I don’t know who first said it, but the idea of an open platform and being an active authority is that by equipping people with the best resources that aren’t your own – by sending them away – you get them back.
This is the premise that most of the digitalls on Twitter follow. They share links all day long, because by being active in their area and telling you where to go, the idea is that you’ll look to them as the authority. Beyond that, there’s a bit play in open innovation with co-creation too.
An Open World
It does, however, go a lot deeper than this. The idea of open platforms is one of open source, of creative commons, of open innovation. This isn’t giving information away in such a context that people can directly see where the source was – like a ReTweet – it’s a place where you are giving people to take your work and use it, and there’s no guarantee people won’t use it for their own gain without attributing you as the source.

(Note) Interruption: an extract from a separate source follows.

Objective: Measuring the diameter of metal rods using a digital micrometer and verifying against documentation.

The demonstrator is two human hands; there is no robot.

It’s one thing sharing someone else’s content and then getting a kick back if someone likes the link. It’s another sharing your own content for free and not knowing what’ll happen with it.
I can tell a story from both sides of this fence. Being honest with you, I’ve been the one who has ripped the work off of others (back in my HTML days), and I’ve also been the one who has been too afraid to share my creations for fear of it being ripped off.

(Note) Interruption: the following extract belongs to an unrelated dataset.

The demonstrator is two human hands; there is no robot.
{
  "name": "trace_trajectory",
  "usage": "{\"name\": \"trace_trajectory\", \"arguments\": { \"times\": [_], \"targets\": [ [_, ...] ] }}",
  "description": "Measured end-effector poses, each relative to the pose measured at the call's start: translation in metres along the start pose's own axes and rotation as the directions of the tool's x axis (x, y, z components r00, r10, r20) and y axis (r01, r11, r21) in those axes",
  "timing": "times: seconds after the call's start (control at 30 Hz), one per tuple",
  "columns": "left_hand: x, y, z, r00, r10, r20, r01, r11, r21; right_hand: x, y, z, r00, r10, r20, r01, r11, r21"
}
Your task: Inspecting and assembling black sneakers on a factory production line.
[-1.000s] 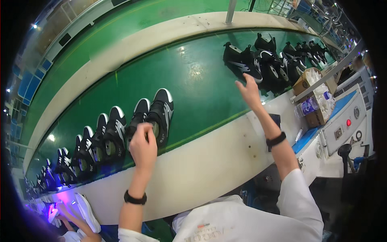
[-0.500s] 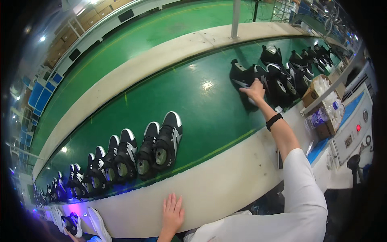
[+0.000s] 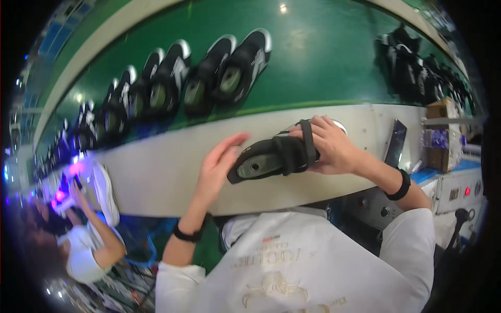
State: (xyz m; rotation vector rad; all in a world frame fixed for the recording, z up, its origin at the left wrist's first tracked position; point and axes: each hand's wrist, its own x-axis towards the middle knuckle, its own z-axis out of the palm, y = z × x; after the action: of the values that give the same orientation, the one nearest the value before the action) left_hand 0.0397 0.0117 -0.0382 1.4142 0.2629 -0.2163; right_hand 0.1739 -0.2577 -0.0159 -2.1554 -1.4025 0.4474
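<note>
A black shoe (image 3: 263, 161) is held above the pale ledge in front of me, its heel toward my left and its light toe toward my right. My right hand (image 3: 330, 143) is closed around its front part, fingers over a black strap. Inside the heel opening a greenish-grey surface with a dark round hole shows. My left hand (image 3: 222, 156), slightly blurred, has its fingers stretched out beside the heel; whether they touch it I cannot tell. More black shoes (image 3: 242, 68) with white toes stand in a row on the green belt (image 3: 323, 62).
The pale ledge (image 3: 156, 161) runs between me and the belt. A dark phone (image 3: 395, 141) lies on it at right, near a cardboard box (image 3: 438, 151) with plastic-wrapped contents. Dark shoe uppers (image 3: 412, 68) lie at far right. Another person (image 3: 88, 250) works at left, beside a white sole (image 3: 106, 193).
My right hand has come back from the dark uppers at far right and now holds a shoe before me. My left hand has risen off the ledge to its heel. The view has shifted.
</note>
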Motion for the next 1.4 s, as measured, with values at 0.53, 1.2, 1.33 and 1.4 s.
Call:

Last Saturday, on our discussion of “Together“, a friend I made in Helsinki, Johanna Kotipelto, made an exceptional statement with regards to people being too afraid to collaborate together. Joanna said, in what I think is a highly quotable phrase, “Sharing is still a threat: it’s like taking a Mona Lisa to an exhibition – unsigned.”
Johanna wrote more about it in her post on Man 2.0 where she examines some of these themes more – it’s well worth a read.
The thing is – do I agree? Do I believe that sharing is a threat?
The Fear is Laziness and Ego
I think the ultimate display of this fear (in the blogging world at least) is when bloggers never link to other blogs but there own (or rarely do it), and keep writing about their experience, their ideas, and never our experience or our ideas.
I consider this fear to actually be laziness and ego. When I read a feed for a few weeks and find they never link out and talk about anyone but themselves, I think that they are too lazy and too self consumed to actually focus on others and curate conversation for others.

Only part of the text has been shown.